The article then switches from modeling to developer ergonomics: change code generation settings and let Xcode create the managed object subclasses.

In the original flow, you open the entity inspector, look at the Codegen setting, switch from the earlier automatic setup to the manual mode the tutorial wants, then run Editor > Create NSManagedObject Subclass....

Core Data entity inspector in Xcode
Open the entity inspector before adjusting the generation mode.
Xcode Editor menu with Create NSManagedObject Subclass selected
Use the editor menu to generate the managed object subclass files.
Codegen setting before changing to manual mode
The article shows the previous code generation setting before changing it.
Codegen setting after switching to manual mode
Then it shows the manual setting used for generated subclass files.
File navigator showing generated NSManagedObject subclass files
After generation, the project gets the entity class files you work with directly in code.

Keychain is the secret-storage answer in this article: small values, strong protection, and no pretending it is a document database.

The article's guidance is straightforward and still sound. If the value is sensitive, such as a credential or token, Keychain is a better fit than UserDefaults or a plain local database. The source also highlights that synchronized credentials can follow the user across devices when supported by the platform and account configuration.

Its warning is equally practical: store small secrets there, usually strings, not bulk application data. That keeps Keychain aligned with what it is designed to do well.

Related Reads This article points to the keychain-swift library. This site also has a rewrite focused on modern secure storage with Face ID and keychain access.

CloudKit is presented as the actual cloud database option, with different tradeoffs from local persistence.

This article keeps the CloudKit section at a conceptual level, but it makes the important points: CloudKit can store records in private, shared, or public databases; private database usage counts against the user's iCloud storage; public database usage counts against the app's CloudKit quota; and online access is part of the deal.

It also points out one user-facing advantage that matters in real products: when the app is removed and later reinstalled, cloud-backed records can still be fetched again because they were never only local.
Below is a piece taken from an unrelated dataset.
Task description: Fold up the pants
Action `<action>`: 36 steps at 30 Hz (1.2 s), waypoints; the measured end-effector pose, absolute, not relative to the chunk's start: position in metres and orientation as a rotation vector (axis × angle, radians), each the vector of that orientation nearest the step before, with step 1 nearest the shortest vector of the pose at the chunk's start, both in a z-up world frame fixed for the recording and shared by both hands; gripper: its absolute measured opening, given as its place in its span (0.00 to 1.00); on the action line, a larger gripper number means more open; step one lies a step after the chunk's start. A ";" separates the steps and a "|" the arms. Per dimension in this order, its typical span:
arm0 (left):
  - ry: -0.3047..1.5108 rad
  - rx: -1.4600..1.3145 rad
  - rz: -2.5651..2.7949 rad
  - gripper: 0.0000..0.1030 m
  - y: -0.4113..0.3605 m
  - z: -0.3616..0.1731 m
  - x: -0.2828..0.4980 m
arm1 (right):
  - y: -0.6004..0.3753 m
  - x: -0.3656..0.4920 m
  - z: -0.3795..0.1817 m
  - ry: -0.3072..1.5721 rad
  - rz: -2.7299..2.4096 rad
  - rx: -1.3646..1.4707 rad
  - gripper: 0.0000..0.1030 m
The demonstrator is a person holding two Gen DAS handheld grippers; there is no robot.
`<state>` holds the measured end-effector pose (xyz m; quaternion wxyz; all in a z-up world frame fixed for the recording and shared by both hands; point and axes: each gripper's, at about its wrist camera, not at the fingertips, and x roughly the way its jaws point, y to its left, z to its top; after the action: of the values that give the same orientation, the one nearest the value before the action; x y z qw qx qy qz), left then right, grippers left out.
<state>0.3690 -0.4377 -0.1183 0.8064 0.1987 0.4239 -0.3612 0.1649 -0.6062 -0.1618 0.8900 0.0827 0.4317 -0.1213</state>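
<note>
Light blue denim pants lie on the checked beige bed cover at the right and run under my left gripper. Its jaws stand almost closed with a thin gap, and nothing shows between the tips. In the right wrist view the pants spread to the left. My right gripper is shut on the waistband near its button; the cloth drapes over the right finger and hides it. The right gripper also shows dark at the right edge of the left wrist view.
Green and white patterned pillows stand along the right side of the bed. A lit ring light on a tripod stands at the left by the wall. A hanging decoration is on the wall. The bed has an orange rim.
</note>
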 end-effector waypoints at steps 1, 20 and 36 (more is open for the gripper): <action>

Go Deeper For focused follow-up material, see CloudKit public database basics and Core Data plus CloudKit setup and debugging tips.

The strongest takeaway from this article is not any single snippet. It is knowing which storage tool matches which kind of data.

If the value feels like a setting, start with UserDefaults. If the app owns records and relationships, reach for Core Data. If the value is secret, use Keychain. If the data should live in Apple's cloud, model it in CloudKit.

That is why the article still works as a guide years later. The APIs evolve, but the storage boundaries it draws are still the right ones to keep in your head when you are deciding where user data should live.